El Atlético de Madrid volvió a dejar escapar puntos en casa ante un Celta de Vigo que supo leer el momento exacto para golpear. Justo después de la salida de Griezmann del campo, cuando el equipo rojiblanco intentaba mantener el empate, llegó el tanto celeste que cambió el rumbo del partido y dejó a los de Simeone con una sensación amarga de oportunidad perdida.
Koke, siempre fiable en los 90 minutos, cometió una imprecisión en la salida de balón que el Celta no perdonó. Swedberg filtró el pase por dentro y Borja remató con precisión para adelantar a los visitantes. El tanto llegó en un momento en el que el Atlético había mejorado su juego durante unos minutos, pero las prisas del técnico argentino por cambiar el rumbo terminaron por pagarse caras.
La jornada no invitaba al optimismo. La lluvia y el ambiente melancólico en el Metropolitano reflejaban el estado de ánimo de un equipo que ya había visto cómo el Rayo Vallecano abría una puerta el jueves y el Celta la cruzaba el sábado sin apenas esfuerzo.
El partido comenzó con cierta posesión rojiblanca.
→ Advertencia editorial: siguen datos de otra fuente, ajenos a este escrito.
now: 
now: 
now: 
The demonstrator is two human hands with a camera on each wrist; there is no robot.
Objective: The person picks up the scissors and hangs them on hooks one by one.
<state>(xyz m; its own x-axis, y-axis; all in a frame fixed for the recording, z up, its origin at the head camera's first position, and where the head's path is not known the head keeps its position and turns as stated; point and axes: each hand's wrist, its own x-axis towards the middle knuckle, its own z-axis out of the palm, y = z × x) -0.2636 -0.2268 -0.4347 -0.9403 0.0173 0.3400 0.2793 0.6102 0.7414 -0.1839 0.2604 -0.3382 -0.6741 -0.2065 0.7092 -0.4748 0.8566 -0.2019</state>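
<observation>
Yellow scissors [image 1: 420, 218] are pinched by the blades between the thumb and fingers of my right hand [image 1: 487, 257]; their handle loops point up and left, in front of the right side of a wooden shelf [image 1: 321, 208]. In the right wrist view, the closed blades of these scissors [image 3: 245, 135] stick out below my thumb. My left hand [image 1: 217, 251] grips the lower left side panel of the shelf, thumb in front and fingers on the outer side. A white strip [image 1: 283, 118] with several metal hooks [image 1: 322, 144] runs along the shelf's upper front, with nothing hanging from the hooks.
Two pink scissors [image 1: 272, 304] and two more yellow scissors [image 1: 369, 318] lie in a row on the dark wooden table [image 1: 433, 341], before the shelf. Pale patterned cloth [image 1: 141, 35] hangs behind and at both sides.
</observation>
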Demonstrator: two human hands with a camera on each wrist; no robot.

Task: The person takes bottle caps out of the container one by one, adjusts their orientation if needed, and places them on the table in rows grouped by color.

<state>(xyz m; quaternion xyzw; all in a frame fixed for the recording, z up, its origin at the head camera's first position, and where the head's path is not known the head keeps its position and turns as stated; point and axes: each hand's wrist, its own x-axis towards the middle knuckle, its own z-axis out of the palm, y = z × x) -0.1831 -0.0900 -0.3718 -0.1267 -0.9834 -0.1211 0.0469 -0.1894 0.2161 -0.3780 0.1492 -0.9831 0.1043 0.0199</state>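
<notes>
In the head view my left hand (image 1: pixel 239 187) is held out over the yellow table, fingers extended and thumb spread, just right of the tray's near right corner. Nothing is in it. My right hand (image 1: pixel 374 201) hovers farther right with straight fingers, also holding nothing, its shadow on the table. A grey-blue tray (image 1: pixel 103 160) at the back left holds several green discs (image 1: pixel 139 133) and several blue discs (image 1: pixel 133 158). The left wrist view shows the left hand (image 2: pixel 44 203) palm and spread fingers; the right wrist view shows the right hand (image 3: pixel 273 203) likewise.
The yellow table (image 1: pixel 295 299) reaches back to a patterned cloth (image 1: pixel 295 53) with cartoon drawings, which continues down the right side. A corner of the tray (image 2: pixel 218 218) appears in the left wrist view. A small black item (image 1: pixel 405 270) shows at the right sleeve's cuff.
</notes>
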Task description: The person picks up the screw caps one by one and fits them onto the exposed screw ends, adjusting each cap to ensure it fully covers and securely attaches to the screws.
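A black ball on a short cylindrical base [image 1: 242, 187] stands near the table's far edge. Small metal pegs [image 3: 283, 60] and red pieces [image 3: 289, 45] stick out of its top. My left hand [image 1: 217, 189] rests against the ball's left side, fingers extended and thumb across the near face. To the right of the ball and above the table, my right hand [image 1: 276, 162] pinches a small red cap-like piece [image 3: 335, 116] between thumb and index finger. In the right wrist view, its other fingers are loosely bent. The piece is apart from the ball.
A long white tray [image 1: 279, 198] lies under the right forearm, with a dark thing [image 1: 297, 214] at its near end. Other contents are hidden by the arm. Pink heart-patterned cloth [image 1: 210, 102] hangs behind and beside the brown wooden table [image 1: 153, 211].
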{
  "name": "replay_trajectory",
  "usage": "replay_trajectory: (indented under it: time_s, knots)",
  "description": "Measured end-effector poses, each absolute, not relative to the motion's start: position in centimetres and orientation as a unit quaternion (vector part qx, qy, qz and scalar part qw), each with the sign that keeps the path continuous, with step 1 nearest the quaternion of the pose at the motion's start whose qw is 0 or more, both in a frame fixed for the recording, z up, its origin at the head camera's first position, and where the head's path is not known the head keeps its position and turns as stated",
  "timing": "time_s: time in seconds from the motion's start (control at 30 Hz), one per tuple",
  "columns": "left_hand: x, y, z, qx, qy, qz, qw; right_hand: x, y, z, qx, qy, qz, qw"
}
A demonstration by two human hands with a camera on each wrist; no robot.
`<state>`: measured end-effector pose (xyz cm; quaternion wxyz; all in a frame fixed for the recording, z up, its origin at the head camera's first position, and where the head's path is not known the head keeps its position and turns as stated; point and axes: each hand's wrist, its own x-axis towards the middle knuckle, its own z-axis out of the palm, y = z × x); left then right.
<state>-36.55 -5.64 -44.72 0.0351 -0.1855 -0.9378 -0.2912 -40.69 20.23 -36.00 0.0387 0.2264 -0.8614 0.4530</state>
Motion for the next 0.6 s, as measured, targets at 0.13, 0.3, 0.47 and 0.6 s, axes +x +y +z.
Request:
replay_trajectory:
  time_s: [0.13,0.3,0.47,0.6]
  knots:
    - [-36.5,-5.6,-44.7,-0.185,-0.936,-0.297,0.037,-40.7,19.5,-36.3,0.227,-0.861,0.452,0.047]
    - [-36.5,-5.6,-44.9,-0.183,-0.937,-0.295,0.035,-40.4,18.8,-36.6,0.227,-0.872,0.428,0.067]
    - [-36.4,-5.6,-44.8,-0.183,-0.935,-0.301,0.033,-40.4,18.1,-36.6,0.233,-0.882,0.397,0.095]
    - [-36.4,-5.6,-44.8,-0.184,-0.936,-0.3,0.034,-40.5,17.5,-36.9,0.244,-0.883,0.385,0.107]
Griezmann estuvo cerca de marcar de forma involuntaria y Lookman rozó el larguero, pero la sensación era de inercia más que de convicción. Giménez cayó lesionado tras un choque con Borja y solo duró veinte minutos en el campo. Le Normand entró en su lugar y el equipo siguió sin encontrar el ritmo.
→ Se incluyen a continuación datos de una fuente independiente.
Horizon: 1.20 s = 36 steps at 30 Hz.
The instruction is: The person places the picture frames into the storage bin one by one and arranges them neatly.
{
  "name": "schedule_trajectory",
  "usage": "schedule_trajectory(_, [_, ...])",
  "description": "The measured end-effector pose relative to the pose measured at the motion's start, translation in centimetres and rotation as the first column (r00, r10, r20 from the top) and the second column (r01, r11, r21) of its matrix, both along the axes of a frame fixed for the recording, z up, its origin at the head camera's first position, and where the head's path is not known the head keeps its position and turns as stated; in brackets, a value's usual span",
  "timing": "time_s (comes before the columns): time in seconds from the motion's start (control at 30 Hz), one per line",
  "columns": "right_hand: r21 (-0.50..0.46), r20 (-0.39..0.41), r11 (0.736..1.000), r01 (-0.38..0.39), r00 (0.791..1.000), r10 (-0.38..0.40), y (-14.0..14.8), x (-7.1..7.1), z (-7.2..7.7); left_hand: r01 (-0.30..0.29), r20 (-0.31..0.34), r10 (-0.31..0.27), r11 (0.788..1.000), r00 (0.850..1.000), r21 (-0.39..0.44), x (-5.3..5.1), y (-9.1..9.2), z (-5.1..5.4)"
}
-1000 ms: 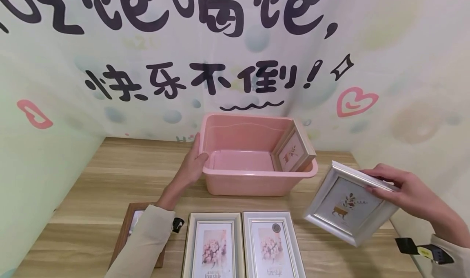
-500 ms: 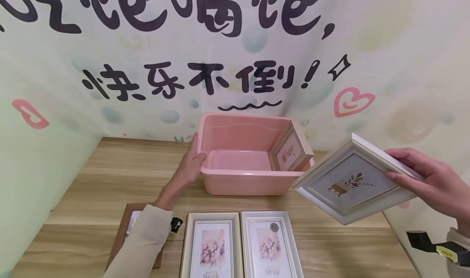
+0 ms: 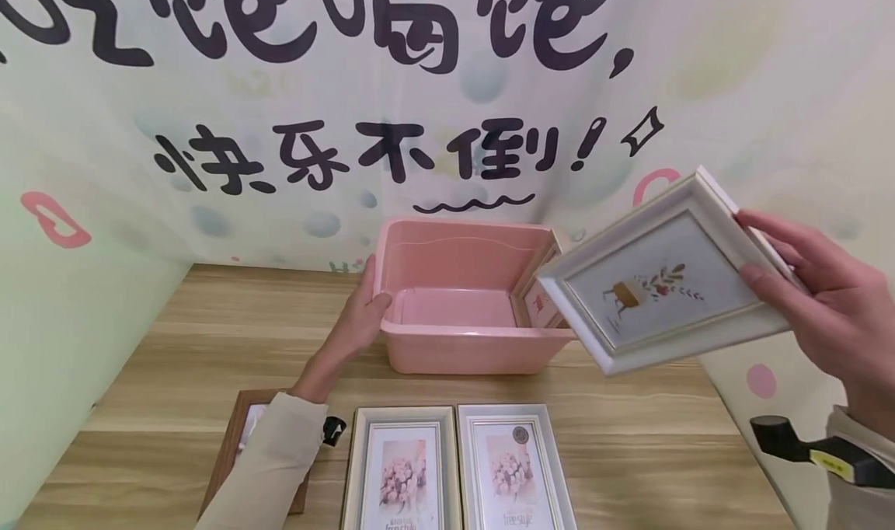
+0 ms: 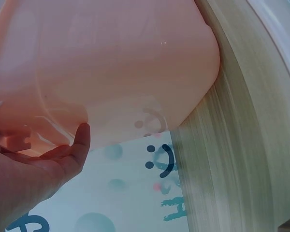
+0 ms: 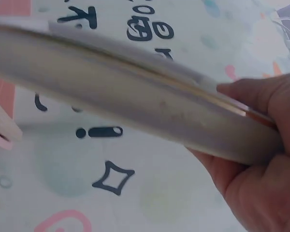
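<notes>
My left hand (image 3: 360, 316) grips the left rim of a pink plastic bin (image 3: 475, 351), its thumb over the edge. The left wrist view shows the same hand (image 4: 43, 166) against the bin's wall (image 4: 116, 63). With thumb and fingers on opposite faces, my right hand (image 3: 832, 289) holds a white picture frame (image 3: 657, 289) by its right edge, tilted in the air. The frame's left corner overlaps the bin's right end in the head view. Inside the bin, another picture frame (image 3: 541, 305) leans at the right wall, partly hidden by the held one.
Two pale picture frames with pink flower prints, a cream one (image 3: 403, 468) and a white one (image 3: 513, 468), lie side by side on the wooden table (image 3: 650, 452). A brown frame (image 3: 225, 468) lies partly under the left sleeve. A printed curtain (image 3: 280, 227) hangs behind the bin.
My right hand has lifted the white picture frame up from the table's right side, turned it, and brought it toward the bin's right end. The left hand stays on the bin's rim.
</notes>
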State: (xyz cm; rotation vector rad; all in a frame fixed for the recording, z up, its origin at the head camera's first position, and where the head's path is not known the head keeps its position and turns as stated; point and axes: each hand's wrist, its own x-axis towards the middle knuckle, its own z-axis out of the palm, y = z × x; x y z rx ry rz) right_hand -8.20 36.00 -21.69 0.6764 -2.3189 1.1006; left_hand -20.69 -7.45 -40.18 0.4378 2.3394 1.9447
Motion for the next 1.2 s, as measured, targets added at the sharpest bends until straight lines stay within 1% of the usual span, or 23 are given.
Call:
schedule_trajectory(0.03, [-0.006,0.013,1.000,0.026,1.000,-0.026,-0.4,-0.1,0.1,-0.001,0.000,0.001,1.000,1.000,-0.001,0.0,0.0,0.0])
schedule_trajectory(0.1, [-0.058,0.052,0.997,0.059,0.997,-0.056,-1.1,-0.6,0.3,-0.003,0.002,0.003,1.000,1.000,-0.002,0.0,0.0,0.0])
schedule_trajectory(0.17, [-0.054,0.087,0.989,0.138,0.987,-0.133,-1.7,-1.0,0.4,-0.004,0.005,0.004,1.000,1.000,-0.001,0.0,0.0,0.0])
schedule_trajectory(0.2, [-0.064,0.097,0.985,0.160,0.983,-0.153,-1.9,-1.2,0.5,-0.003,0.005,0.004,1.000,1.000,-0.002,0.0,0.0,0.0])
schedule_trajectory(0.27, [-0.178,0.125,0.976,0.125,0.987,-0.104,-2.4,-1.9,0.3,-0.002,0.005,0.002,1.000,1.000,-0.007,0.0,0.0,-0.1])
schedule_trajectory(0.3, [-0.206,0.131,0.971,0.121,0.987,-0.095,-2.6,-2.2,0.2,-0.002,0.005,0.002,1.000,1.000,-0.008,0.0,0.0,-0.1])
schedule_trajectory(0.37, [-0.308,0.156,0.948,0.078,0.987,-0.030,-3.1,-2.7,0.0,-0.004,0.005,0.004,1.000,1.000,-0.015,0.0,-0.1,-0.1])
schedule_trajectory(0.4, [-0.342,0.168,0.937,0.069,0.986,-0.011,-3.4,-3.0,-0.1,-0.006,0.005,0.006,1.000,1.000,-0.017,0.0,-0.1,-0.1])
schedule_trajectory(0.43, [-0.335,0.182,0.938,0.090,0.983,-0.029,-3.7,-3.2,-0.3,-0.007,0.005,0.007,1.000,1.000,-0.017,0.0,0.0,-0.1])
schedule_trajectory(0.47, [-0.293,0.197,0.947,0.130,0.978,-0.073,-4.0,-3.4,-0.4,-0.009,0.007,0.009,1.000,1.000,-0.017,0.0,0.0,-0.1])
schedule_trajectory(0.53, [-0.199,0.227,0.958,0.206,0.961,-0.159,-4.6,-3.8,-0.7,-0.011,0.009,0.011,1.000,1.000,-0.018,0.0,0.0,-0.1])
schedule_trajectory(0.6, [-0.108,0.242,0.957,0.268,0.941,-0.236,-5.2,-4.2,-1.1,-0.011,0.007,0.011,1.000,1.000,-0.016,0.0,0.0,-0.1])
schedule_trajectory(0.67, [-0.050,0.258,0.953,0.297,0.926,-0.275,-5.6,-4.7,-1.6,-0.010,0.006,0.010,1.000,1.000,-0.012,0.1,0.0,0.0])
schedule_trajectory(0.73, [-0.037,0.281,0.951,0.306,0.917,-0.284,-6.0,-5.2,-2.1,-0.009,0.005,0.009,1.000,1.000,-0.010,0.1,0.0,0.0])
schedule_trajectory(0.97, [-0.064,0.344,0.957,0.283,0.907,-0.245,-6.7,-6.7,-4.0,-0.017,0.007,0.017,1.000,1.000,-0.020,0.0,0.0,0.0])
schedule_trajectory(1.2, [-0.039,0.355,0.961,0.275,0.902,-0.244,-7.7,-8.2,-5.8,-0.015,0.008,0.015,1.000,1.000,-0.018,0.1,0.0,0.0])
El Celta apenas inquietó a Oblak en la primera mitad. Una ocasión de Borja que salió desviada fue lo más destacado de los visitantes, mientras el Atlético alternaba disparos inocentes de Griezmann y Sorloth con un ritmo cada vez más cansino.
Tras el descanso, Moriba probó suerte y Radu salvó un remate bien trabajado por Koke, Baena y Sorloth. El Atlético buscó el gol con más intensidad, pero Simeone decidió realizar cambios que alteraron el equilibrio. La salida de Griezmann y Lookman, unida a la retirada de Baena, dejó al equipo sin ideas con más de veinte minutos por jugar.
Cubo, el canterano que entró desde el banquillo, generó las últimas oportunidades locales, pero el Celta y el árbitro parecían más interesados en que el partido terminara cuanto antes. Al final, la victoria visitante confirmó una tarde gris para los rojiblancos.
Todo el encuentro giró en torno a la máxima competición continental. El Atlético ya había quedado fuera de la actual edición y ahora ve cómo el quinto puesto, que da acceso directo a la próxima Champions, se complica. El Celta, por su parte, sigue soñando con Europa sin haber hecho nada extraordinario.